WHAT THE EXERCISE ASKS »
Return only the lines from the one containing "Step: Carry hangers" to the end of the material, with each one exactly as it appears.

——————

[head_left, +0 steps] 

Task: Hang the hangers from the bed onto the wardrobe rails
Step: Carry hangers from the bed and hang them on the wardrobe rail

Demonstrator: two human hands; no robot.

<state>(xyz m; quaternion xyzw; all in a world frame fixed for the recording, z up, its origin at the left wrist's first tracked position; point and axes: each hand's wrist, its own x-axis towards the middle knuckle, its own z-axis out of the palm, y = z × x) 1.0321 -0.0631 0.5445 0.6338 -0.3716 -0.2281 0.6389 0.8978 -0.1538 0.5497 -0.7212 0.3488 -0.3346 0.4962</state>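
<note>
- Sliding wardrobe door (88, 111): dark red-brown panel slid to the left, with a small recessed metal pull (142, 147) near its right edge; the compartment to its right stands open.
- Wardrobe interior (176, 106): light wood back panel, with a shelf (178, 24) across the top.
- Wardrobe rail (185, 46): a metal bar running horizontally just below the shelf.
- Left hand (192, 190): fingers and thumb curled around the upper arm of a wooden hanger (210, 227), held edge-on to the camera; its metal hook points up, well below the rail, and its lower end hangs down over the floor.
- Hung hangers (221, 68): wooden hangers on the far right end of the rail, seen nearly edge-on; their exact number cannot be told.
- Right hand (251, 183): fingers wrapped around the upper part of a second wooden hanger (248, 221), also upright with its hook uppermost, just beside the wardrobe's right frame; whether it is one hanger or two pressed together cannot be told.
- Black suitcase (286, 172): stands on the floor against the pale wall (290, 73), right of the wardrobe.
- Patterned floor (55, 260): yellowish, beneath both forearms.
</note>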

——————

WRITTEN SOLUTION »
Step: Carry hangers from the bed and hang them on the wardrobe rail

Demonstrator: two human hands; no robot.

<state>(xyz m; quaternion xyzw; all in a world frame fixed for the recording, z up, its origin at the left wrist's first tracked position; point and axes: each hand's wrist, its own x-axis towards the middle knuckle, its own z-axis out of the palm, y = z × x) 1.0321 -0.0631 0.5445 0.6338 -0.3716 -0.2281 0.6389 0.8978 -0.1538 0.5497 -0.7212 0.3488 -0.3346 0.4962</state>
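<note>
- Sliding wardrobe door (88, 111): dark red-brown panel slid to the left, with a small recessed metal pull (142, 147) near its right edge; the compartment to its right stands open.
- Wardrobe interior (176, 106): light wood back panel, with a shelf (178, 24) across the top.
- Wardrobe rail (185, 46): a metal bar running horizontally just below the shelf.
- Left hand (192, 190): fingers and thumb curled around the upper arm of a wooden hanger (210, 227), held edge-on to the camera; its metal hook points up, well below the rail, and its lower end hangs down over the floor.
- Hung hangers (221, 68): wooden hangers on the far right end of the rail, seen nearly edge-on; their exact number cannot be told.
- Right hand (251, 183): fingers wrapped around the upper part of a second wooden hanger (248, 221), also upright with its hook uppermost, just beside the wardrobe's right frame; whether it is one hanger or two pressed together cannot be told.
- Black suitcase (286, 172): stands on the floor against the pale wall (290, 73), right of the wardrobe.
- Patterned floor (55, 260): yellowish, beneath both forearms.
</note>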

The exercise ends with this answer.